→ **WHAT THE EXERCISE ASKS**
The entries below are to be retyped exactly. Preserve every word.

================================

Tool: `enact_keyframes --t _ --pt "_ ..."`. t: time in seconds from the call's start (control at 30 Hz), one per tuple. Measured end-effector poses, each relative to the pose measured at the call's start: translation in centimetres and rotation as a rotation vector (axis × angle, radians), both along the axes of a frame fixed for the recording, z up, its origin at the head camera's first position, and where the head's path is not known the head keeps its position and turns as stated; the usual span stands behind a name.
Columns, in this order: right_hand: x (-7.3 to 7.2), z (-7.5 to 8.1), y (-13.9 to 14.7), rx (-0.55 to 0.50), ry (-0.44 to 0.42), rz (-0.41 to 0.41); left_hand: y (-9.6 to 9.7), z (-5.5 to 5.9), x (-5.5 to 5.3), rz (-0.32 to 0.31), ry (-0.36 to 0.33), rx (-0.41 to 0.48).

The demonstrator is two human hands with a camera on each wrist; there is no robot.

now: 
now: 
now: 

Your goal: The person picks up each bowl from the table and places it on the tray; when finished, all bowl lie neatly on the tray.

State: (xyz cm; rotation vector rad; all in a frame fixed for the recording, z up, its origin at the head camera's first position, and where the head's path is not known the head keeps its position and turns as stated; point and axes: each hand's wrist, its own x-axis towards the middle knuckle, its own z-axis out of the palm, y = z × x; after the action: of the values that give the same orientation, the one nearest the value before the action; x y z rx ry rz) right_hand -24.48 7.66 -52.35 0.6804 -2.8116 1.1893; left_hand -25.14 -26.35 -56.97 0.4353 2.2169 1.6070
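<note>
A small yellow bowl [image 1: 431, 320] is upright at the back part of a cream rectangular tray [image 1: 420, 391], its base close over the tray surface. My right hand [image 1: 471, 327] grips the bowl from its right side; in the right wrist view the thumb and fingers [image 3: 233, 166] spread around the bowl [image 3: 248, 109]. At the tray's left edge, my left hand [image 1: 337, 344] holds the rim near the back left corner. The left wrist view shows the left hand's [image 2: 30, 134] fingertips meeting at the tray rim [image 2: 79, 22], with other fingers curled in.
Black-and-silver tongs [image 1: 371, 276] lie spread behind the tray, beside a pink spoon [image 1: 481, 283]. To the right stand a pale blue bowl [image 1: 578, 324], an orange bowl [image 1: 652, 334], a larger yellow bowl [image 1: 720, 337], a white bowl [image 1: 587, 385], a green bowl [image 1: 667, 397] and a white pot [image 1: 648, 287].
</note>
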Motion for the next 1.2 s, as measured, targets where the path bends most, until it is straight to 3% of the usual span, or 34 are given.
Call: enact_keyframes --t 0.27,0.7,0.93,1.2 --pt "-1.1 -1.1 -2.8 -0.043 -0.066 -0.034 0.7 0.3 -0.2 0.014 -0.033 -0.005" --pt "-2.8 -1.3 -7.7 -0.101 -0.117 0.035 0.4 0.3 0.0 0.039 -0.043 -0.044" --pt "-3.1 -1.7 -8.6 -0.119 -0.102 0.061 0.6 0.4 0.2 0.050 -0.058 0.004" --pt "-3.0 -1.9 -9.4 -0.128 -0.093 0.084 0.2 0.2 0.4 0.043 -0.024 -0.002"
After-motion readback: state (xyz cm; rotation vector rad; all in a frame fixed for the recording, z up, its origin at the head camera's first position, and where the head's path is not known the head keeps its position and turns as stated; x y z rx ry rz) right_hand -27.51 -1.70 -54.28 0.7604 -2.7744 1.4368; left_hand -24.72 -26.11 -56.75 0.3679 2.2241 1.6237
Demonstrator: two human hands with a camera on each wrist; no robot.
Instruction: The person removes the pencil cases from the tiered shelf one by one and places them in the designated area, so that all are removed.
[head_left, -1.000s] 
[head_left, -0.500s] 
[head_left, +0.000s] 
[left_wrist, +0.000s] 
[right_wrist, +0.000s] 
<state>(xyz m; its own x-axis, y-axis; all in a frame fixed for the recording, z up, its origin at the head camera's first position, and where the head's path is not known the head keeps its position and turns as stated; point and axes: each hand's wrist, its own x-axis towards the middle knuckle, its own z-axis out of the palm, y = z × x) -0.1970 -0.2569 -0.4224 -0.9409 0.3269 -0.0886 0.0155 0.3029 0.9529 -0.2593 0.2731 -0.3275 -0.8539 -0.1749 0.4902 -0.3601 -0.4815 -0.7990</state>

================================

→ **RESULT**
Tool: `enact_keyframes --t _ --pt "_ ..."`. t: time in seconds from the call's start (control at 30 Hz), one per tuple. Measured end-effector poses, each relative to the pose measured at the call's start: translation in centimetres and rotation as a rotation vector (axis × angle, radians), both along the axes of a frame fixed for the recording, z up, its origin at the head camera's first position, and where the head's path is not known the head keeps its position and turns as stated; the usual span stands behind a name.
Columns, in this order: right_hand: x (-7.3 to 7.2), z (-7.5 to 8.1), y (-13.9 to 14.7), rx (-0.55 to 0.50), ry (-0.44 to 0.42), rz (-0.41 to 0.41); left_hand: y (-9.6 to 9.7), z (-5.5 to 5.9), x (-5.5 to 5.3), rz (-0.32 to 0.31), ry (-0.36 to 0.33), rx (-0.41 to 0.48).

The demonstrator is two human hands with a camera on each wrist; there is no robot.

now: 
now: 
now: 

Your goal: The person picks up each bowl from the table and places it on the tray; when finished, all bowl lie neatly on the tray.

State: (xyz cm; rotation vector rad; all in a frame fixed for the recording, z up, its origin at the head camera's first position, and where the head's path is not known the head keeps its position and turns as stated; point and axes: each hand's wrist, its own x-axis towards the middle knuckle, its own z-axis out of the palm, y = z × x; after the action: of the values that give the same orientation, the one nearest the value before the action; x y z rx ry rz) right_hand -24.48 7.66 -52.35 0.6804 -2.8116 1.1893; left_hand -25.14 -26.35 -56.97 0.4353 2.2169 1.6070
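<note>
A small yellow bowl [image 1: 431, 320] is upright at the back part of a cream rectangular tray [image 1: 420, 391], its base close over the tray surface. My right hand [image 1: 471, 327] grips the bowl from its right side; in the right wrist view the thumb and fingers [image 3: 233, 166] spread around the bowl [image 3: 248, 109]. At the tray's left edge, my left hand [image 1: 337, 344] holds the rim near the back left corner. The left wrist view shows the left hand's [image 2: 30, 134] fingertips meeting at the tray rim [image 2: 79, 22], with other fingers curled in.
Black-and-silver tongs [image 1: 371, 276] lie spread behind the tray, beside a pink spoon [image 1: 481, 283]. To the right stand a pale blue bowl [image 1: 578, 324], an orange bowl [image 1: 652, 334], a larger yellow bowl [image 1: 720, 337], a white bowl [image 1: 587, 385], a green bowl [image 1: 667, 397] and a white pot [image 1: 648, 287].
</note>
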Motion for the next 1.2 s, as measured, targets where the path bends most, until it is straight to 3% of the usual span, or 34 are given.
Call: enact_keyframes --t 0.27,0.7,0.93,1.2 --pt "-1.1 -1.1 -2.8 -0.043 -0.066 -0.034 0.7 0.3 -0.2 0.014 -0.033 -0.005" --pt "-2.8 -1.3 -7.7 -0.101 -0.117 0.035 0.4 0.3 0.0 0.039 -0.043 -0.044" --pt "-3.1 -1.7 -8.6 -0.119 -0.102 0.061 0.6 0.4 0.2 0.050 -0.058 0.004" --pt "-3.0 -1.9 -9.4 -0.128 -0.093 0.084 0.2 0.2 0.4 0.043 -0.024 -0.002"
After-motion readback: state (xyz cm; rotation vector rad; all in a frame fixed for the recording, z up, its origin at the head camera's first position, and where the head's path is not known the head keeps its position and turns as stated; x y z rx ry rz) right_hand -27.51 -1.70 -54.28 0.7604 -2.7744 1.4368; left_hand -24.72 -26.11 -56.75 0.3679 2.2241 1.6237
Demonstrator: two human hands with a camera on each wrist; no robot.
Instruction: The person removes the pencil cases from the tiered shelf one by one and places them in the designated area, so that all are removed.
[head_left, -1.000s] 
[head_left, -0.500s] 
[head_left, +0.000s] 
[left_wrist, +0.000s] 
[right_wrist, +0.000s] 
<state>(xyz m; its own x-axis, y-axis; all in a frame fixed for the recording, z up, its origin at the head camera's first position, and where the head's path is not known the head keeps its position and turns as stated; point and axes: each hand's wrist, its own x-axis towards the middle knuckle, its own z-axis out of the palm, y = z × x) -0.1970 -0.2569 -0.4224 -0.9409 0.3269 -0.0886 0.0155 0.3029 0.9529 -0.2593 0.2731 -0.3275 -0.8539 -0.1749 0.4902 -0.3601 -0.4815 -0.7990</state>

Nothing further is required by the exercise.